= John Stanley (playwright) =

British playwright and screenwriter (born 1966)

John Stanley (born 1966) is a British playwright and screenwriter. He is best known as the writer of Proud, a play written to commemorate the 10th anniversary of the Admiral Duncan bombing in Soho, London, and as the screenwriter of the British thriller/horror feature film The Last Seven.

==Background and career==
Stanley was born in Edmonton, North London in 1966. In 2000 Stanley became a script writer and storyline consultant on the channel 5 continuing drama Family Affairs. He remained a regular writer for the show until 2005.

In 2009, he wrote the stage play Proud, a gay-themed play marking the 10th anniversary of the bombing of the Admiral Duncan bar in Soho, London. Proud was updated by Stanley and revived by The LOST Theatre, London in 2012 to coincide with the 2012 Olympic Games.

His first feature film, The Last Seven, premiered in 2010 at the Odeon Cinema, Shaftesbury Avenue in London. It was subsequently released on DVD in the UK and around the world.

In 2011, he wrote the short film Sound, which had its world premiere at the Bodega Bay Short Film Festival in the United States.
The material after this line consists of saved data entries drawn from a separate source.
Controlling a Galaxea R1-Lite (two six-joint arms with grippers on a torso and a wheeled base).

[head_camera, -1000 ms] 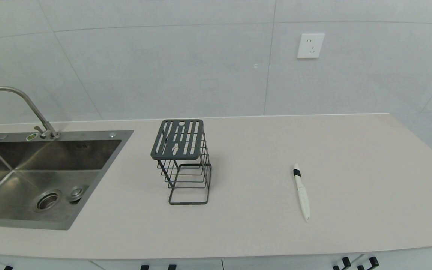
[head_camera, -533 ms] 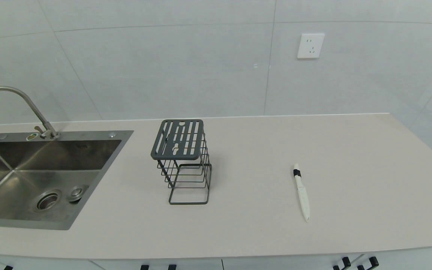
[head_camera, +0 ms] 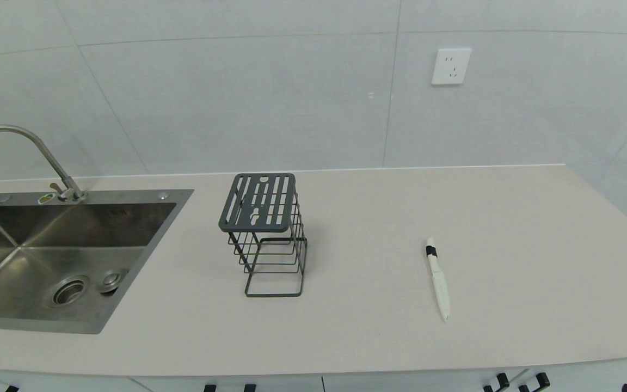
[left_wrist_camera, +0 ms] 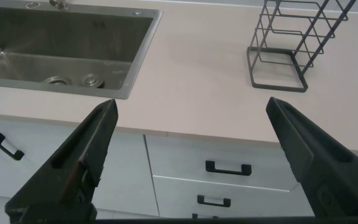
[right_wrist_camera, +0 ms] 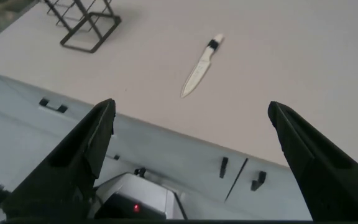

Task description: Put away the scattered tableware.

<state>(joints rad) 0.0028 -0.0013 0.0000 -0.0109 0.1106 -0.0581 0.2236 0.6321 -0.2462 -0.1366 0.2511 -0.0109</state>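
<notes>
Jaws gape wide, empty, on left gripper (left_wrist_camera: 191, 109) and right gripper (right_wrist_camera: 190, 111); the knife (head_camera: 437, 277) lies flat on the counter (head_camera: 531, 218) well right of the rack (head_camera: 264, 234) (thin, likely slippery), so a shallow pinch may skid it.

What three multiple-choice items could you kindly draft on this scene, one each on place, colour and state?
1. Where does the knife lie? A on the counter, right of the rack; B on top of the rack; C inside the rack.
2. What colour is the rack? A red; B dark grey; C yellow.
3. How is the left gripper? A shut on the knife; B shut empty; C open.
Answers: A, it lies on bare counter; B, its wires are dark grey; C, its jaws stand wide apart.
</notes>
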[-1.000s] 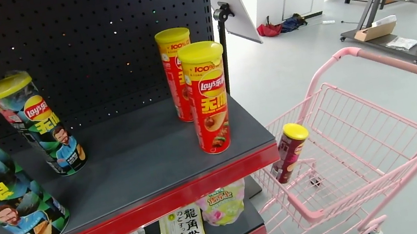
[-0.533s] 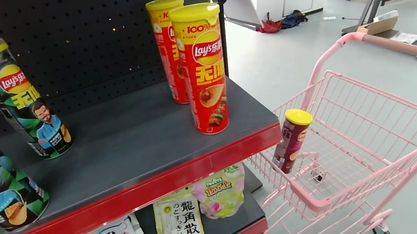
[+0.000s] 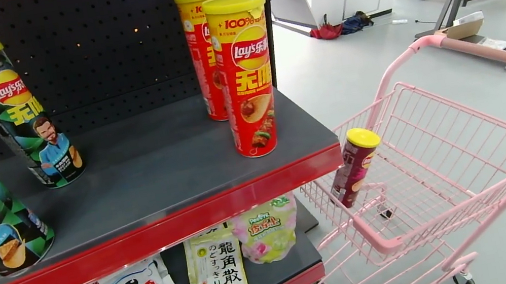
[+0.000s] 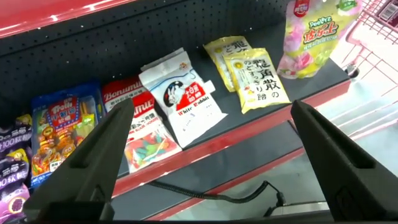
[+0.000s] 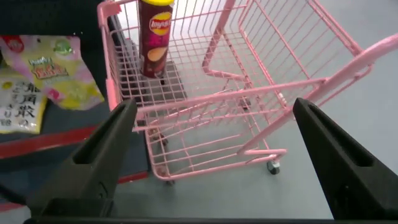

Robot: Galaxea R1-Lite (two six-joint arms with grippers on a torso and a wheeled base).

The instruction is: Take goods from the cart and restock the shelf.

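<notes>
Right hand (image 5: 214, 165) gapes wide and empty, facing the cart (image 5: 249, 92); the purple chip can (image 5: 154, 34) leans in the corner ahead of it, well apart (propped nearly upright, likely easy to side-grip). Left hand (image 4: 211, 158), also wide, faces the lower shelf (image 4: 249, 127).

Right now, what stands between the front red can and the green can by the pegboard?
Nothing; the head view shows only bare grey shelf between the front red can and that green can.
</notes>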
In June 2012, Stanley's one act play, Gabrielle's Kitchen was produced as part of LOST Theatre Company's One Act Festival. Adjudicator Jeremy Kingston said, "A powerful one-woman piece by John Stanley in which Holly Elmes plays three generations of women all called Gabrielle." The play won the award for 'Best Cast' with Holly Elmes and Jeremy Kingston went on to say "Elmes gives a most impressive, sharply distinguished range of performances, and Fana Cioban's gripping direction is admirably in tune with the writing."